There is no unified standard or regulation in this regard. Meetings or communications are mostly welcomed and potentially helpful for the review, but the results differ. Nor are the authorities always willing to meet the representatives from the parties. Such practice is not yet common in China.

What post-closing or retroactive powers do the authorities have to review, challenge or unwind a transaction that was not otherwise subject to pre-merger review?

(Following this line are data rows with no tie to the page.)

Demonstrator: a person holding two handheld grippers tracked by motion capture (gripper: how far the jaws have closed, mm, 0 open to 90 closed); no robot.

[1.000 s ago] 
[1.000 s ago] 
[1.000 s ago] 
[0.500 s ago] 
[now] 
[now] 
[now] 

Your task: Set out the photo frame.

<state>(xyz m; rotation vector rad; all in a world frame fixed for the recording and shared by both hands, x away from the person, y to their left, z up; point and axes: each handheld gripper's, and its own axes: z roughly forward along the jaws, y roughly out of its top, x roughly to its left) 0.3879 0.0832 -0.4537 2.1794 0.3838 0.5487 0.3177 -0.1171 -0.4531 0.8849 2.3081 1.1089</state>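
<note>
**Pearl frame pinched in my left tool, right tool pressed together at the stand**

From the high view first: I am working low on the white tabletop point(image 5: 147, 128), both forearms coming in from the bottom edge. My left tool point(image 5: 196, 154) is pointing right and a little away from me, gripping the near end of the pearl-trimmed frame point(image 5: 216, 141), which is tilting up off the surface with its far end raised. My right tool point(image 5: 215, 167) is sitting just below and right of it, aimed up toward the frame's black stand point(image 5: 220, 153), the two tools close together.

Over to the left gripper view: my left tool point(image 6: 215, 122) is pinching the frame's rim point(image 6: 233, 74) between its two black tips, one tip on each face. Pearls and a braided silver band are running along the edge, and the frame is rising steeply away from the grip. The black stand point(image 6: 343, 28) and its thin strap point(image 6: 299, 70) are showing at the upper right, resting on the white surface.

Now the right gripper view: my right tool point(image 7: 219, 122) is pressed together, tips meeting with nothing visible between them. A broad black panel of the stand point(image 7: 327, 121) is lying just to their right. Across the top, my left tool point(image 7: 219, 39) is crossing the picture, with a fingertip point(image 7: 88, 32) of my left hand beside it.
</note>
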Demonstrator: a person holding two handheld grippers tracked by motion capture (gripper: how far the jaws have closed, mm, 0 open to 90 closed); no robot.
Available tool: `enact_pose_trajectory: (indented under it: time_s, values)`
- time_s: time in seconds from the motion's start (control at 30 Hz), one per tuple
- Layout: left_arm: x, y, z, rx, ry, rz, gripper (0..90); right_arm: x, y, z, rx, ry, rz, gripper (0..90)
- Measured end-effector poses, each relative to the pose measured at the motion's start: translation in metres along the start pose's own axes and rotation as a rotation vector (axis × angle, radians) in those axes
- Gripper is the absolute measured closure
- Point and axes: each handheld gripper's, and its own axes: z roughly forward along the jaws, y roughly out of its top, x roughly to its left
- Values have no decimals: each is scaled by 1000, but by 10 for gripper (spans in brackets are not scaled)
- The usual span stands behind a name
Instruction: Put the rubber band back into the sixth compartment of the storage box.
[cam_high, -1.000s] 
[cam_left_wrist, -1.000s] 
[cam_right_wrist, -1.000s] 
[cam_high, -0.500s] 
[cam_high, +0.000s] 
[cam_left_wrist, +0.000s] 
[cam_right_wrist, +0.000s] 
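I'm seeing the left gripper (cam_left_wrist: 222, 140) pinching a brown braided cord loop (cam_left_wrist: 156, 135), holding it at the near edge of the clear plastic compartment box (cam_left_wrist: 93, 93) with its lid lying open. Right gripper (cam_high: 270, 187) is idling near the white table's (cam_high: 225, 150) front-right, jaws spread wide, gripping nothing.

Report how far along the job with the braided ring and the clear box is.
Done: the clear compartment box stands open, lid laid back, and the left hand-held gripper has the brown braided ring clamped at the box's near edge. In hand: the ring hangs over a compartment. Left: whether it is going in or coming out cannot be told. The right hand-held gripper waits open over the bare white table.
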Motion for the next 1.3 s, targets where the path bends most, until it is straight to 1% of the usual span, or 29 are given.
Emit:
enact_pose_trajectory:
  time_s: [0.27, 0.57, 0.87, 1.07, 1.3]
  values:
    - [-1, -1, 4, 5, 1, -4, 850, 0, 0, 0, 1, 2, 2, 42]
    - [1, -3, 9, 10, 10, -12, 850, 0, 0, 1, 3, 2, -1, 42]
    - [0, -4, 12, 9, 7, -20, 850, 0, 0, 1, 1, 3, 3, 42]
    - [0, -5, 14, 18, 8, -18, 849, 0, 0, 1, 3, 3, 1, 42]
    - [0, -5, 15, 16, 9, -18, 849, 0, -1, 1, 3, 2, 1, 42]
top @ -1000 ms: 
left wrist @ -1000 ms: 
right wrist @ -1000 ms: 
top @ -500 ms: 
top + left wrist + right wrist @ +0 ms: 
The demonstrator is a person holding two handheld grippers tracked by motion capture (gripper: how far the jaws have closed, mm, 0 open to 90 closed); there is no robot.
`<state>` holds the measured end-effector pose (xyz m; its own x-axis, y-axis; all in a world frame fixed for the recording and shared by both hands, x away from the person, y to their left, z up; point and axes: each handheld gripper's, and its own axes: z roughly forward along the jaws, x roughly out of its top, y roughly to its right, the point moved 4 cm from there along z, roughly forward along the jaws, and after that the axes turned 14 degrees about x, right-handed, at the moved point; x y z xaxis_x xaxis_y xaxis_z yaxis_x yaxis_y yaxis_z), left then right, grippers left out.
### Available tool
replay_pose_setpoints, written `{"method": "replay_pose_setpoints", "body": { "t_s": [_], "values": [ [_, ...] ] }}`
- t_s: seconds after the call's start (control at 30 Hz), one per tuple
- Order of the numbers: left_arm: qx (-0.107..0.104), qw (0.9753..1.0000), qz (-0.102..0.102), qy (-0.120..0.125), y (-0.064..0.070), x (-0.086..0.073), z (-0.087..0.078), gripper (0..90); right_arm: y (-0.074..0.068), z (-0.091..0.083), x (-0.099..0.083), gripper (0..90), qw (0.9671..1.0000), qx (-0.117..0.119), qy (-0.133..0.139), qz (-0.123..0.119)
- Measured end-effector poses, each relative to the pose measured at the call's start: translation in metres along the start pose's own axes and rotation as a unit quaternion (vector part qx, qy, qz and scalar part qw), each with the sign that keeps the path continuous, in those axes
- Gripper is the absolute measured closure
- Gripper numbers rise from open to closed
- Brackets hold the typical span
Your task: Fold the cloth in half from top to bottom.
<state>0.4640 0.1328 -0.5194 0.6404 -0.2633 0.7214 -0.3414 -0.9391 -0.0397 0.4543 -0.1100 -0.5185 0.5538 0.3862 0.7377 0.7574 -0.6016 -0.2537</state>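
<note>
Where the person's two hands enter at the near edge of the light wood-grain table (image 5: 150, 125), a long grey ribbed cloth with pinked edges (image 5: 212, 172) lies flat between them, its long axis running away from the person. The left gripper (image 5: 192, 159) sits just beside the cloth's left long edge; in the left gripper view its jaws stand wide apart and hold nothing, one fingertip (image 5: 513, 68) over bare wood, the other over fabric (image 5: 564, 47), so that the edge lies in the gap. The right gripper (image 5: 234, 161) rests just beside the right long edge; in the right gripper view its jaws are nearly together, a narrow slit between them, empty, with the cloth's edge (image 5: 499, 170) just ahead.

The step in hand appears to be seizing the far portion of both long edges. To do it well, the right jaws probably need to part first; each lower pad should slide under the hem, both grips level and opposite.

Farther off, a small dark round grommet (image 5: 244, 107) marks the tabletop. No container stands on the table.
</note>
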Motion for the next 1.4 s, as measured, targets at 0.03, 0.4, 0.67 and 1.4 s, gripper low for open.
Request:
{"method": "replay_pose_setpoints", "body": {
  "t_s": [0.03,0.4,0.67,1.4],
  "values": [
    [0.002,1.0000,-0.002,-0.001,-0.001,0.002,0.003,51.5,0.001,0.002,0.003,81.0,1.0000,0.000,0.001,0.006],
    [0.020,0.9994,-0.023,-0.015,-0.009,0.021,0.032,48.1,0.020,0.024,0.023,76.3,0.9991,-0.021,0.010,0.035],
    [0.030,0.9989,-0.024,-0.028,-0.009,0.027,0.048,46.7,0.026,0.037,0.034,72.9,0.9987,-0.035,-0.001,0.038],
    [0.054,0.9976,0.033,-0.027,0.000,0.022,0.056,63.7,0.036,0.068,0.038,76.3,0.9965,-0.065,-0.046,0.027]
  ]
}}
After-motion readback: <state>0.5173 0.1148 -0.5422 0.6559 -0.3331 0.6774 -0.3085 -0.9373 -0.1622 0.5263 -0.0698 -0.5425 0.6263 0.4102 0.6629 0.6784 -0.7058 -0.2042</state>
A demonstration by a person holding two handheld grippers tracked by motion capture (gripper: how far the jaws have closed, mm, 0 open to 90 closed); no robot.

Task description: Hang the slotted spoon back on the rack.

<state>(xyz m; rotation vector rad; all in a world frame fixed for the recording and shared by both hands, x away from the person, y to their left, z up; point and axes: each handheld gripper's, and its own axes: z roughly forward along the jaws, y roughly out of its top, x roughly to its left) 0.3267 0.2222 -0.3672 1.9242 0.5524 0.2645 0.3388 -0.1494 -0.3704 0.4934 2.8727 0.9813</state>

There is no specific provision in this regard under the foreign investment review regime in China. For filing management, the Measure imposes a fine on non-compliance such as refusing to file, providing misleading or false information, investment against the Catalogue, and refusing the inspection of the government. For approval-required foreign investment, similar regulations and legal liabilities (fines, forfeiture of illegal income, and revocation of a business licence) are also provided, such as article 60 of the Implementation Regulations for the Administrative Regulations of the People’s Republic of China on Registration of Enterprise Legal Persons (State Administration for Industry and Commerce Order [2017] No. 92) and other regulations for the specific approvals involved. Under the AML, SAMR may impose certain penalties and even unwind a notifiable transaction that failed to comply with the notification obligation, according to article 48 of the AML, although there has not been any precedent thus far.